But I missed being involved with the markets, which are not really part of the equation for small, privately-owned companies, so I jumped at the opportunity to work in the Structured Finance group of a bulge bracket bank once I had been at the boutique for a while.

By then, the markets and hiring situation had improved quite a bit – and I wanted to work with bigger companies and on bigger deals.

I hesitated only because I didn’t know exactly what Structured Finance was at the time.

Q: On that note, what exactly is Structured Finance? And how is it different from investment banking and sales & trading?

A: It’s harder to define because SF groups differ depending on the bank, and so you can’t apply a cookie-cutter definition as you could to, say, industry vs. product groups.

Basically, “Structured Finance” refers to Fixed Income products and mostly mortgage-backed securities (MBS) and asset-backed securities (ABS).

An asset-backed security is just a security whose value and payments are derived from and backed by a pool of underlying assets – auto loans, home equity loans, student loans, and credit card receivables, for example.

A mortgage-backed security is a subset of ABS where the security represents a claim on the cash flows from underlying mortgage loans.

“Structured” means that these securities are secured – backed by collateral – and so they’re different from unsecured bonds (i.e. high-yield debt).

In Structured Finance, we help companies raise capital by creating (“structuring”) these types of securities and then selling them to investors.

Q: OK, so it sounds like a Capital Markets group but it’s different from ECM since you’re not dealing with equity at all.

But how is it different from DCM? Aren’t you also working with secured debt there?

A: The difference is that DCM deals with “plain vanilla” debt – standard loans that companies issue and which are based on those companies’ financial profiles and credit ratings.

In Structured Finance, we can use tools like “credit enhancement” and “bankruptcy remoteness” in order to bridge the gap between a company’s corporate rating and an A and sometimes even an AAA rating.

Since the note has these buffers, investors are more comfortable buying the paper and therefore require a lower interest rate – which reduces the issuer’s cost of debt.

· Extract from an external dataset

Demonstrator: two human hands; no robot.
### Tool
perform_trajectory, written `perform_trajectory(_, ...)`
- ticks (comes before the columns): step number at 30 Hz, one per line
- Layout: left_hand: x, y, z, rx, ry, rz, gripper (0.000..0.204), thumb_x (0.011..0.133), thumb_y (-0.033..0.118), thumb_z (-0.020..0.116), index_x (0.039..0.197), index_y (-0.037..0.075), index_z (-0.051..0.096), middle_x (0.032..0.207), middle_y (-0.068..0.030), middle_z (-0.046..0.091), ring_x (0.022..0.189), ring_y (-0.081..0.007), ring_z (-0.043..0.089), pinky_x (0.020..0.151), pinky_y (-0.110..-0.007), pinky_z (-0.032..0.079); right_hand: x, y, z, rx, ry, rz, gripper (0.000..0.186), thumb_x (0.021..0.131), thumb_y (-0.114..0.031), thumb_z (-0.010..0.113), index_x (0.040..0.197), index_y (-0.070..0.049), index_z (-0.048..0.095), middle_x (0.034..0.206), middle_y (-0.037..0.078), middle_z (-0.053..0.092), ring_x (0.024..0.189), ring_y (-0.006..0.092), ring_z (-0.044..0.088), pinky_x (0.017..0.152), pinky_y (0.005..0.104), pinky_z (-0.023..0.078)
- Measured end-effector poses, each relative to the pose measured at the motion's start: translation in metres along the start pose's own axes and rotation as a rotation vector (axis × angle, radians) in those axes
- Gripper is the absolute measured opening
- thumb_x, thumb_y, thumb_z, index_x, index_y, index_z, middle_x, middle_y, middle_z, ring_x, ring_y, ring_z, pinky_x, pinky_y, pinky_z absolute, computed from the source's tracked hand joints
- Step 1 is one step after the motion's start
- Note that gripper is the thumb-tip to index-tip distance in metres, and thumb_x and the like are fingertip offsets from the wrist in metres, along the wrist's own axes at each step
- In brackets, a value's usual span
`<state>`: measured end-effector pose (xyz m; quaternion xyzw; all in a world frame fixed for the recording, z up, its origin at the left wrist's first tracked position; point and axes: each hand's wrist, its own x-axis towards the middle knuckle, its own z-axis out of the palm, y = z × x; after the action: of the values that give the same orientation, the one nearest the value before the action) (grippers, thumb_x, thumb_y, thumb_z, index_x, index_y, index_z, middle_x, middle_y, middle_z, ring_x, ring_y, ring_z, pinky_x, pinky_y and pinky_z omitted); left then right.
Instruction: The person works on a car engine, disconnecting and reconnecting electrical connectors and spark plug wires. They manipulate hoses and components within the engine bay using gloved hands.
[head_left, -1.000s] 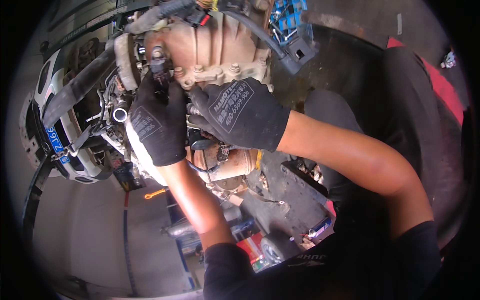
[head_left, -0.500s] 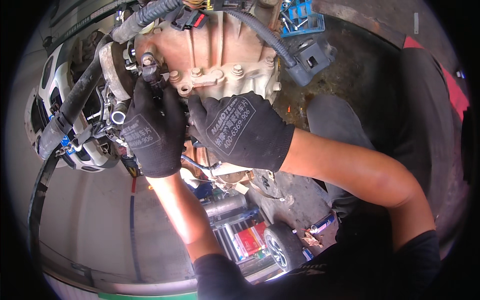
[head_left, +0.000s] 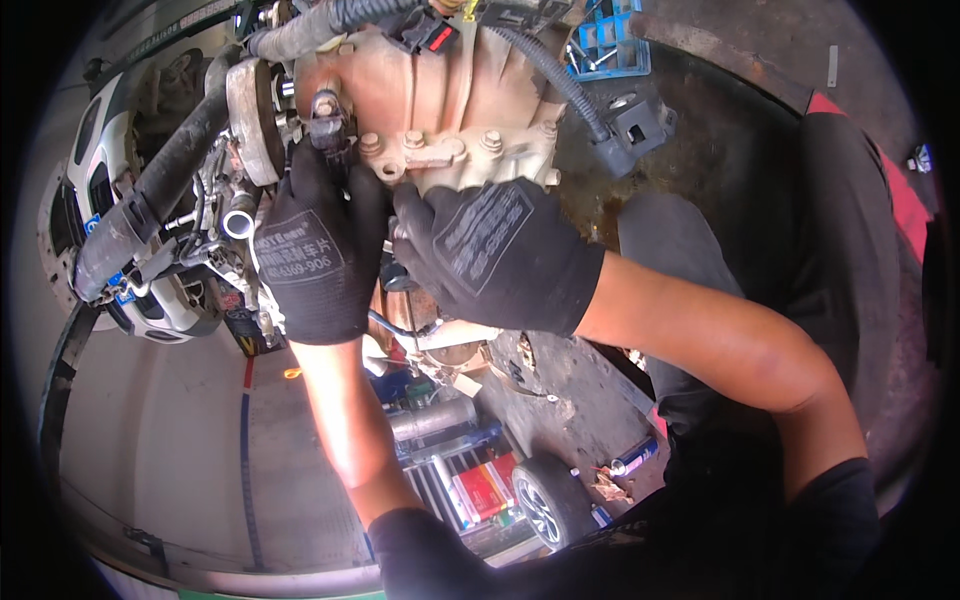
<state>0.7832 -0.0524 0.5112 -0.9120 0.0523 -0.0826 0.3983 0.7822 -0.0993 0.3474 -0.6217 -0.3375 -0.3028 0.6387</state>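
Note:
Both my hands wear black work gloves with pale print. My left hand (head_left: pixel 318 255) reaches up to a black connector-like part (head_left: pixel 328 132) on the casing, its finger and thumb closed about the lower end. A bolt (head_left: pixel 325 102) sits just above that part. Close beside it, my right hand (head_left: pixel 495 255) is curled below the flange of a large, dusty metal gearbox-like casing (head_left: pixel 430 85). Its fingertips are pressed together, and what they hold, if anything, is hidden. Several bolts line the flange above my hands.
A thick black hose (head_left: pixel 165 185) runs down the left, near an open metal pipe end (head_left: pixel 238 224). A black plug (head_left: pixel 635 130) hangs on a corrugated conduit at right. Beyond are a blue tray (head_left: pixel 612 40), a white car (head_left: pixel 110 130) and a wheel (head_left: pixel 550 500).
The view has shifted a little, so the casing sits slightly further right. My right hand has turned slightly with its fingers still curled; my left hand stays at the black connector.

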Motion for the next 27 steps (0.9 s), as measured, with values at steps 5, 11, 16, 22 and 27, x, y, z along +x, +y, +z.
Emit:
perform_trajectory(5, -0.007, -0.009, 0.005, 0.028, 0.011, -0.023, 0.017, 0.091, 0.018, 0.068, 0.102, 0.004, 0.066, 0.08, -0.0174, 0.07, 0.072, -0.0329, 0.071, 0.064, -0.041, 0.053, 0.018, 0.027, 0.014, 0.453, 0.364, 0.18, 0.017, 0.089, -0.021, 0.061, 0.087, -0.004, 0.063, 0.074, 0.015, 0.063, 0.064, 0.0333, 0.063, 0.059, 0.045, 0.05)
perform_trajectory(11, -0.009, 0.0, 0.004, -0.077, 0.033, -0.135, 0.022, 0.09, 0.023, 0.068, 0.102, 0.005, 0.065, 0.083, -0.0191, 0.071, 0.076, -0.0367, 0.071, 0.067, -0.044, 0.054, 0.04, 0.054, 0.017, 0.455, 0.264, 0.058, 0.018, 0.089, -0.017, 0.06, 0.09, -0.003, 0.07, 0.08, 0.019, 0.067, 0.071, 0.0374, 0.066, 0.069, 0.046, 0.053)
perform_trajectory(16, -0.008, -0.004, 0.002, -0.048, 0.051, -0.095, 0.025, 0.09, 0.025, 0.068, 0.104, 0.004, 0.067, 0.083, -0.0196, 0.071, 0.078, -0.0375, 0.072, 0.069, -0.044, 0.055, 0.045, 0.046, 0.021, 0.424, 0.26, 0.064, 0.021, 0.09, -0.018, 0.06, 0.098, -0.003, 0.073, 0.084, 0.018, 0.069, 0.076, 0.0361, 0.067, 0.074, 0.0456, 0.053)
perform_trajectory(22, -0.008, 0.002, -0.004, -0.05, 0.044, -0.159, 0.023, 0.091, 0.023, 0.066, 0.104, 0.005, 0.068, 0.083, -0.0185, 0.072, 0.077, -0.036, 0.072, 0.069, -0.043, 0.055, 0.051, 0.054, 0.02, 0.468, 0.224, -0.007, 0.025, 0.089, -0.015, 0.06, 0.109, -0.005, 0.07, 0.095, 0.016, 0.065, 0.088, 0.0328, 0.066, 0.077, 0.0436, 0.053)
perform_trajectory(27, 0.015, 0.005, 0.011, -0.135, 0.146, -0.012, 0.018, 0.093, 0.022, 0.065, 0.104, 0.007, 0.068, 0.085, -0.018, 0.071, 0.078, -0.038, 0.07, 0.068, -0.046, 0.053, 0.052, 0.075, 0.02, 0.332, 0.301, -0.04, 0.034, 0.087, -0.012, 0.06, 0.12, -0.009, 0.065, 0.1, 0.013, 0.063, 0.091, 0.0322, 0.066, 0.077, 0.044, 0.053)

Q: So you’re making securities from risky companies look less risky by packaging them together in fancy ways.

What exactly are “credit enhancements?” What about a “bankruptcy remoteness?”

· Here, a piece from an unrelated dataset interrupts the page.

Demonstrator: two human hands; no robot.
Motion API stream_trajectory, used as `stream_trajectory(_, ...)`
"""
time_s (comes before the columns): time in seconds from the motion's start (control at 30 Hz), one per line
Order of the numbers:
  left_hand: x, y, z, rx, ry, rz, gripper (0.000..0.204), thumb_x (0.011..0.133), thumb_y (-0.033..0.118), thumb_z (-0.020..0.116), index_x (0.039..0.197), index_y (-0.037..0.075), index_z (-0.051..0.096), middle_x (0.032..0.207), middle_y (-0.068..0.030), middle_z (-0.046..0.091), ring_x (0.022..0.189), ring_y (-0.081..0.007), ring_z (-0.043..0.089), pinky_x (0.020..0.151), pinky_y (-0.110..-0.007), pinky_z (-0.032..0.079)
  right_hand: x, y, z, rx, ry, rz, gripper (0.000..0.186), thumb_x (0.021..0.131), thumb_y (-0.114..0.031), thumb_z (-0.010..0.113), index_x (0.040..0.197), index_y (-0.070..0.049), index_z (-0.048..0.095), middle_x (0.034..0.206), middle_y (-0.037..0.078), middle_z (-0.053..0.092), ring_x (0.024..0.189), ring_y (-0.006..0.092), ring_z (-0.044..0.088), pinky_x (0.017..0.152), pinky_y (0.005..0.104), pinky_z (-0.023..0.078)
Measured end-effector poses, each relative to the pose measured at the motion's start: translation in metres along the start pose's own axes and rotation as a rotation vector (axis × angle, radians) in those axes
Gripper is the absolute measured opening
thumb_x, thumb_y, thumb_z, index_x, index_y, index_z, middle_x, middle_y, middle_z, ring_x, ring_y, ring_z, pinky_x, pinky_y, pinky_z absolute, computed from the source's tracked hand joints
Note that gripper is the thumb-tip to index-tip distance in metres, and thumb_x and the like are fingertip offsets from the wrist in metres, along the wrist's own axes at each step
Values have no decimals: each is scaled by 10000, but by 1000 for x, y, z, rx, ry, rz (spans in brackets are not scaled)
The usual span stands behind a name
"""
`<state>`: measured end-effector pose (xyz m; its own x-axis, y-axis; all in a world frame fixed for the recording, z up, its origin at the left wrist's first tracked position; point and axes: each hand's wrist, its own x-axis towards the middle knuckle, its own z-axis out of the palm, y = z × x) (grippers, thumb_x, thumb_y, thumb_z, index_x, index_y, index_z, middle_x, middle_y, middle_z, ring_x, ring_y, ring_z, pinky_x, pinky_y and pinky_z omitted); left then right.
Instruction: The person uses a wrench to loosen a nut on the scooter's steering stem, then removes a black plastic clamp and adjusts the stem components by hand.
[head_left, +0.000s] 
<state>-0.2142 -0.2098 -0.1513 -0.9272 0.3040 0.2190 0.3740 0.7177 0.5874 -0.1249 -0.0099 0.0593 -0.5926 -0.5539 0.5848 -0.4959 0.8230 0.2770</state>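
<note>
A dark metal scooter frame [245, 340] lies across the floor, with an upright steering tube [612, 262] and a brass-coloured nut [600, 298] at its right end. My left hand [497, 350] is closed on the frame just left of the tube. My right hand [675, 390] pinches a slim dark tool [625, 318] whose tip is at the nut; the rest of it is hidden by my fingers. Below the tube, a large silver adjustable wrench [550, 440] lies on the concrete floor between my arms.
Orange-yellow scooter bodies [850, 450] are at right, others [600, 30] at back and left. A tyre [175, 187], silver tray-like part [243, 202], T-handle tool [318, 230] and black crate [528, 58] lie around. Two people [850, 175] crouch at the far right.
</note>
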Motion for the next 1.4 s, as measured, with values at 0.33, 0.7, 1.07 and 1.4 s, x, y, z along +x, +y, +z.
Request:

A: Well, they look less risky because they are less risky. There are a few types of credit enhancement (stay with me – we’re about to get technical):

(1) Overcollateralization – This is when the value of the collateral pledged is higher than the contemplated size of the bond. If you have a pool of auto loans worth $100 and you are asking investors for a $90 bond, this is an example of overcollateralization. The benefit is the extra collateral available.

(2) Subordination – Structured Notes typically have multiple classes of bonds. Let’s say we have a bond with three classes (A, B, and C) and that the bond pays sequentially and is secured by equipment loans (think tractors and bull dozers).

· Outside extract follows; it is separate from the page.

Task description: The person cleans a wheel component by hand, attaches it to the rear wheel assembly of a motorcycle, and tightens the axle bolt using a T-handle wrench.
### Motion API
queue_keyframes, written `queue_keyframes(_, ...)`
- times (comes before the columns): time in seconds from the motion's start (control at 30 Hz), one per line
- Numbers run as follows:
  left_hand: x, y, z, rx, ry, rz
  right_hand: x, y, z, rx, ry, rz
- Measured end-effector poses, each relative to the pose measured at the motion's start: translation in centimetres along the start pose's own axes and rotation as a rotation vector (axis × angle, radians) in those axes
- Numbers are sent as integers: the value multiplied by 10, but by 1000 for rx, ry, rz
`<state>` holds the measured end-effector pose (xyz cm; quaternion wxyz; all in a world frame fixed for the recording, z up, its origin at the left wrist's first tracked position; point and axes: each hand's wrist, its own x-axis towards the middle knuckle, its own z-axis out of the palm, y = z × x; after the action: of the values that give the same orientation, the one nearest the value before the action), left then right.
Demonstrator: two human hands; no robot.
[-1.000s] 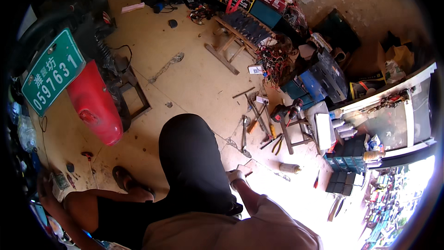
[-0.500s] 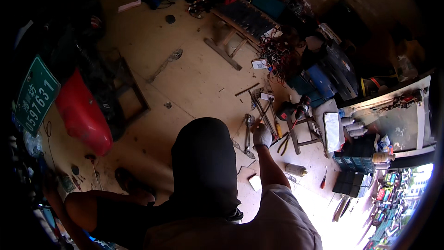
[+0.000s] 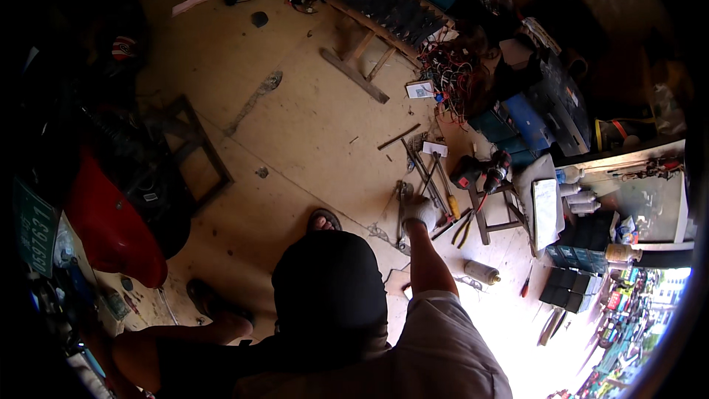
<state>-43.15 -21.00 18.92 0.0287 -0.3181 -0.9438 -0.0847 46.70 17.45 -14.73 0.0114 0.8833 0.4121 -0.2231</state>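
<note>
Broadly, a tan floor (image 3: 295, 125) is seen, with a drill (image 3: 498, 165) at right. The left hand is hidden in shadow; neither its grip nor that of the gloved right hand (image 3: 421, 212) can be told. The latter is flanked by a wrench (image 3: 401, 214) and pliers (image 3: 467, 224) on the floor.

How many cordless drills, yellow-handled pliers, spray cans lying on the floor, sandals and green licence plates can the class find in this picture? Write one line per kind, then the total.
Cordless drill: 1
Yellow-handled pliers: 1
Spray can lying on the floor: 1
Sandals: 2
Green licence plate: 1
Total: 6
</note>
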Motion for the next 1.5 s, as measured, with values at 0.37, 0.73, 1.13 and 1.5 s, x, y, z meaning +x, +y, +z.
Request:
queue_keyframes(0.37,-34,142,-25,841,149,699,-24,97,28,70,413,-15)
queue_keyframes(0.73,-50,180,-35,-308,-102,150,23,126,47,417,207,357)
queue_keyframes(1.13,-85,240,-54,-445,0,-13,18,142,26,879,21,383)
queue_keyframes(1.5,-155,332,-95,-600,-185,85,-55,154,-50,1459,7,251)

Bond A will pay down, while Classes B and C will earn interest. Once Class A is paid down completely, B will start, then C. If any losses occur they will be absorbed by Class C, then B. A enjoys credit enhancement through subordination of Classes B and C.

These are 2 examples of “credit enhancements” – making a security less risky by adding in special terms and pledges.

“Bankruptcy remoteness” means that if the issuing company ever goes bankrupt, the bankruptcy court cannot touch the collateral that secures the structured notes and cannot use them to pay off another party.

So it’s sort of like a get-out-of-jail-free card – even if the worst happens and the company collapses, investors still have protection.

And it’s a win for the company as well, because the security gets a higher rating and the overall cost of borrowing goes down.

Q: So it sounds like you’re mostly working with lower-credit-rating companies and businesses that are on the brink of bankruptcy?

A: We work with companies across the credit spectrum, but not usually with those on the brink of bankruptcy.

We generally work with auto loan, credit card, and student loan companies – secured loans are well-aligned with their business models since they have stable cash flows.

Those are 3 of the most common types of companies we work with, but you can securitize cash flows for almost anything with a fixed cash stream – things like alarm systems, or even movie studios’ film franchise revenues (Miramax just priced a deal recently).

It all comes down to the stability of the cash flows and how appealing we can make it look by packaging the securities differently.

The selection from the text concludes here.